- _Data extract_
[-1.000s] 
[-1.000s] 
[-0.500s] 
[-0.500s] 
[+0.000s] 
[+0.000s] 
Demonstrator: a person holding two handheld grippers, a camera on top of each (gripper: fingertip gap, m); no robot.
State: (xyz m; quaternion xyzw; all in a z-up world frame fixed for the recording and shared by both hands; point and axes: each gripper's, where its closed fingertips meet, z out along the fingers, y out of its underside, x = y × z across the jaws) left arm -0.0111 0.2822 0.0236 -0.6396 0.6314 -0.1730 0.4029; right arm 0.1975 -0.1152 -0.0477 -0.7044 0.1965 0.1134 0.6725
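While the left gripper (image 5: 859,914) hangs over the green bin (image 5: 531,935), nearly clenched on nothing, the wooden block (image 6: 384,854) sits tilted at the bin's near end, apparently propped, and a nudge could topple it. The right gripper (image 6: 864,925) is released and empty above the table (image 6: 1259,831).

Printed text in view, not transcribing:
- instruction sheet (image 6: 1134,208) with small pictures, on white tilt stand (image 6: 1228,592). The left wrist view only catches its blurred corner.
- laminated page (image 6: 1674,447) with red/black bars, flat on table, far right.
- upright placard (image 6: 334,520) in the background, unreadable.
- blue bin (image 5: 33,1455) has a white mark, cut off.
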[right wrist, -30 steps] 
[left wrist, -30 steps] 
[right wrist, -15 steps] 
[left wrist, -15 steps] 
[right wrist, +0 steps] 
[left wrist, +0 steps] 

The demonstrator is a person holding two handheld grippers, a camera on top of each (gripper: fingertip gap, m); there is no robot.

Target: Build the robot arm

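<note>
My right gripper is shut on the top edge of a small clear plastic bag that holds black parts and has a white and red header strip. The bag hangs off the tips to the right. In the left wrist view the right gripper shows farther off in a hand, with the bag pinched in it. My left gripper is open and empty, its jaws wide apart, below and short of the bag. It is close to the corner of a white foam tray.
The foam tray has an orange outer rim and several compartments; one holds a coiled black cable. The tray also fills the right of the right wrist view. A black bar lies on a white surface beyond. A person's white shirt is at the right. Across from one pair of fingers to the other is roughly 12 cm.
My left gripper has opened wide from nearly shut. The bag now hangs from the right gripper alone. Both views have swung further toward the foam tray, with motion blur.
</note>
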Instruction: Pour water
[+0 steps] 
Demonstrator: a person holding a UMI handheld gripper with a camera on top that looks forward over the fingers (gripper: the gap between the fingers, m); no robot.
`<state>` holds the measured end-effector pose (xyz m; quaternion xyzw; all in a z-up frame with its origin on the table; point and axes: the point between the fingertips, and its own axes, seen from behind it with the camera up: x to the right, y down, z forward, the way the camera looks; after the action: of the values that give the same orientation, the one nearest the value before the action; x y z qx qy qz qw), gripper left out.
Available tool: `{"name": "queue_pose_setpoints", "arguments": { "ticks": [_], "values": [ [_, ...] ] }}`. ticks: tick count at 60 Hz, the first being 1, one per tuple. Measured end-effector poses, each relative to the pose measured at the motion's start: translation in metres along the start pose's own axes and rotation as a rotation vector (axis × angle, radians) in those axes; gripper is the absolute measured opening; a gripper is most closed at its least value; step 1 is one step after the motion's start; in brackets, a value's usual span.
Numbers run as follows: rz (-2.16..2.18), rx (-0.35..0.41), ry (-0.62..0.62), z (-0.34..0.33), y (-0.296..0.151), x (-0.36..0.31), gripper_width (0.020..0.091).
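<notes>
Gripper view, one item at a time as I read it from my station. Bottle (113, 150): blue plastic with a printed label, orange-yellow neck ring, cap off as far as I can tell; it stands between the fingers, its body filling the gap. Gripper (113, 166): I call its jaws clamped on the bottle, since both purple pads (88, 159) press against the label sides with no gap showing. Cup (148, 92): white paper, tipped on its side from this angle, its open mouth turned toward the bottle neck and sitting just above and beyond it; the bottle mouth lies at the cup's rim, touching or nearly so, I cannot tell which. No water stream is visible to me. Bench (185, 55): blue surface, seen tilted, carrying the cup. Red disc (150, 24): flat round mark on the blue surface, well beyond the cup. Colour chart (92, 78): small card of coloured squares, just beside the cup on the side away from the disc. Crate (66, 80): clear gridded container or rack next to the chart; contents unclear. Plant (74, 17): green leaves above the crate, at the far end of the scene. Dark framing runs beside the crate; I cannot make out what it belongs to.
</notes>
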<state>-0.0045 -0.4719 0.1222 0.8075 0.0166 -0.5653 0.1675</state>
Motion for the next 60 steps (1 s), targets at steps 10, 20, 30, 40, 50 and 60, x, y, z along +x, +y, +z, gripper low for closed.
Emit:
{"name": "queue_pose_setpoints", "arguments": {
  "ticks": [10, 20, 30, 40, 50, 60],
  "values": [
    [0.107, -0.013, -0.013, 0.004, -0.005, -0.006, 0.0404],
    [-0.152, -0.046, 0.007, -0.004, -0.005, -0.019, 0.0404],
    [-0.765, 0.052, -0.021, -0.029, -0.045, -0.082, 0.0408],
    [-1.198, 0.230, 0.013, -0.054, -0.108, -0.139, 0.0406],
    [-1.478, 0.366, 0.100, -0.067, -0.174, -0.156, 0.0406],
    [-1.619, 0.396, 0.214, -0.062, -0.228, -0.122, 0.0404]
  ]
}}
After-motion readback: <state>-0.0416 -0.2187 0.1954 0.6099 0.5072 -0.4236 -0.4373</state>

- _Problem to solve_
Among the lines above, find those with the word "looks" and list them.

- _Response box_
Demonstrator: a person holding a UMI handheld gripper with a camera on top that looks forward over the fingers (gripper: the gap between the fingers, m); no robot.
`<state>` holds the measured end-effector pose (xyz m; quaternion xyzw; all in a z-up frame with its origin on the table; point and axes: the point between the fingertips, and its own axes, seen from behind it with the camera up: x to the right, y down, z forward, the way the camera looks; after the action: of the values that give the same orientation, the one nearest the value before the action; x y z qx qy qz qw), gripper left out.

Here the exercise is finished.